What is needed:
Reproduce exactly the lines of the material beneath, from the line that contains "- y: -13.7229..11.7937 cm" to the line that contains "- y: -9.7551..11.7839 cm", both included, and no other lines.

Given data:

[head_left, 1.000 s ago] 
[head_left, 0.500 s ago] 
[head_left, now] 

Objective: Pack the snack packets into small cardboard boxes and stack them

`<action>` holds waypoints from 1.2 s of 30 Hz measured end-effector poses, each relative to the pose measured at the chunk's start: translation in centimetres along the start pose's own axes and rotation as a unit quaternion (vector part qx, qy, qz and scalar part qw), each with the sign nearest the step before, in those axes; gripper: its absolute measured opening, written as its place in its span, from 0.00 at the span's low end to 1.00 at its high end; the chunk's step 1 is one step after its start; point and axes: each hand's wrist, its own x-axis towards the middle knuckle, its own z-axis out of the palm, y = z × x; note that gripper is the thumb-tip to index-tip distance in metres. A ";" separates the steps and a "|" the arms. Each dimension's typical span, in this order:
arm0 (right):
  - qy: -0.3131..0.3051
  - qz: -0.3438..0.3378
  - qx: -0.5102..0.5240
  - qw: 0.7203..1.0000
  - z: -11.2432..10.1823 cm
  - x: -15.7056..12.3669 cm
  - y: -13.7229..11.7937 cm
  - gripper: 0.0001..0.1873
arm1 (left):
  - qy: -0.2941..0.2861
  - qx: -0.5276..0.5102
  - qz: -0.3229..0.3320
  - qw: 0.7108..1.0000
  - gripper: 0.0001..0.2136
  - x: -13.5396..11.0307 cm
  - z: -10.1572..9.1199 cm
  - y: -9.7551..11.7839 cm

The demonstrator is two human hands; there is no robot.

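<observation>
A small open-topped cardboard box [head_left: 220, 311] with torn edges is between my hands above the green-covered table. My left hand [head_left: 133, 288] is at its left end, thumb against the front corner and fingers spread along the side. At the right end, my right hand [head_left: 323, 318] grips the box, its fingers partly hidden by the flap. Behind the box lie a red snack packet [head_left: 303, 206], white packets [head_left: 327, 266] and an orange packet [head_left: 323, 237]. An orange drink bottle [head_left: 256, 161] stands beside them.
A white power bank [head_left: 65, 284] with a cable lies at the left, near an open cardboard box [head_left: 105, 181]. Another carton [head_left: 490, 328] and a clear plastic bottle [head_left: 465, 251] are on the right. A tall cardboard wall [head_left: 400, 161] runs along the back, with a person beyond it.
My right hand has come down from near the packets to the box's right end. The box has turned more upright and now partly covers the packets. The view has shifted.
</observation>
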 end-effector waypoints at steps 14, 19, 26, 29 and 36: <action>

Worked solution:
  - y: -13.7229..11.7937 cm
  - gripper: 0.0001..0.1873
arm1 (left):
  - qy: -0.2941..0.2861
  - qx: -0.5276..0.5102
  - qz: -0.3229..0.3320
  - qw: 0.7108..1.0000
  - gripper: 0.0001..0.2136
  - x: -13.5396..11.0307 cm
  - z: -10.1572..9.1199 cm
  - y: -9.7551..11.7839 cm

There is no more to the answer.